Im Rahmen der Wiener Festwochen lud KULTURFORMAT seine Gäste am 11.06.2019 in das Wiener Akademietheater. Am Spielplan, nach einer Werkeinführung, stand die Suite n°3 – Europe aus der Encyclopédie de la parole. Für die Dramaturgie und Regie zeichnet Joris Lacoste, nicht verwandt mit dem französischen Tennisspieler und Mödeschöpfer, verantwortlich. Die musikalische Komposition stammt von Pierre-Yves Macé. 

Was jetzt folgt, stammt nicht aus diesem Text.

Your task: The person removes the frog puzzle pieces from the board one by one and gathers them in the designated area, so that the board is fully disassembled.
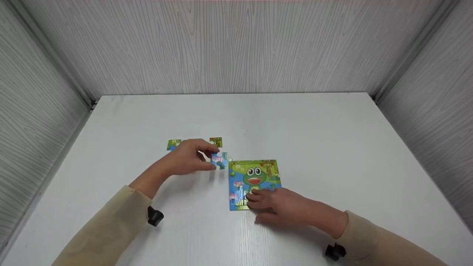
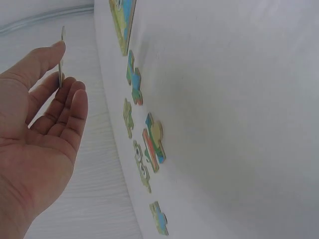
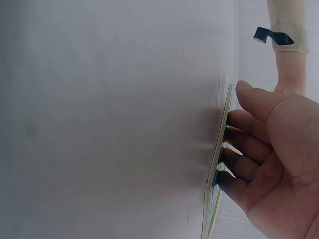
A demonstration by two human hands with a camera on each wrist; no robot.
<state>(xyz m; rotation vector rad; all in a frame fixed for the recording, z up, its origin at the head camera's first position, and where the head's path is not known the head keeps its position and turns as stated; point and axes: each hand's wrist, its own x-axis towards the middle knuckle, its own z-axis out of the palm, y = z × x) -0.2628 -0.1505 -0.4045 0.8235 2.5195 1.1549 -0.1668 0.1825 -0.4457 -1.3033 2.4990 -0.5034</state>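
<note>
Between thumb and fingertips, my left hand [image 1: 188, 157] pinches a jigsaw piece [image 1: 219, 160] in blue and pink. From the left wrist view the piece [image 2: 62, 67] appears edge-on, raised above the table. Just right of it lies a square frog puzzle board [image 1: 254, 175], with a big-eyed green frog showing on its face. The fingertips of my right hand [image 1: 286, 205] rest on the board's lower right part and cover some of the picture. In the right wrist view the board [image 3: 217, 164] shows as a thin edge under those fingers, the thumb lying off to its side.
Loose jigsaw pieces lie on the white table [image 1: 332, 140] behind my left hand, among them a green-blue piece [image 1: 174, 144] and a brownish-green piece [image 1: 216, 142]. Several show in the left wrist view, including one with eyes [image 2: 141, 164]. Panel walls [image 1: 236, 48] enclose the table.
</note>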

Zum Werk: Wie lassen sich Unbehagen, Hohn oder Hass darstellen? Encyclopédie de la parole antwortet darauf mit eigenen Waffen: Worten und Musik. Nach den großartigen Stücken Suite n°1 und Suite n°2 zehren die französischen Künstler weiterhin von ihrer umfangreichen Sammlung aus Tondokumenten, die einer Bestandsaufnahme von Mündlichkeit in all ihren Formen gleichkommt. Dieses Mal sind sie besonders an jenen Worten interessiert, die Menschen aus verschiedenen Gründen und in unterschiedlichem Ausmaß nur ungern hören. 

Ob standardisierte Jobinterviews, Verschwörungstheorien oder Schimpftiraden, Suite n°3 – Europe bringt sie auf die Bühne und macht daraus 26 Vertonungen in den offiziellen Sprachen der Europäischen Union. In Form eines Liederabends bringen zwei SängerInnen und ein Pianist sie zum Vortrag, ganz in den europäischen Traditionen von Oper oder Sprechgesang. Die schönen Melodien versuchen das Unerträgliche zu mildern, wenden sich gegen die Heftigkeit der zweifelhaften Äußerungen, die auch Realität des Kontinent sind, und erlauben sogar darüber zu lachen.

Es war ein gelungener Abend für KULTURFORMAT-Geschäftsführerin Daniela Grill und ihre Gäste, die in den Genuss dieses außergewöhnlichen Stücks kamen.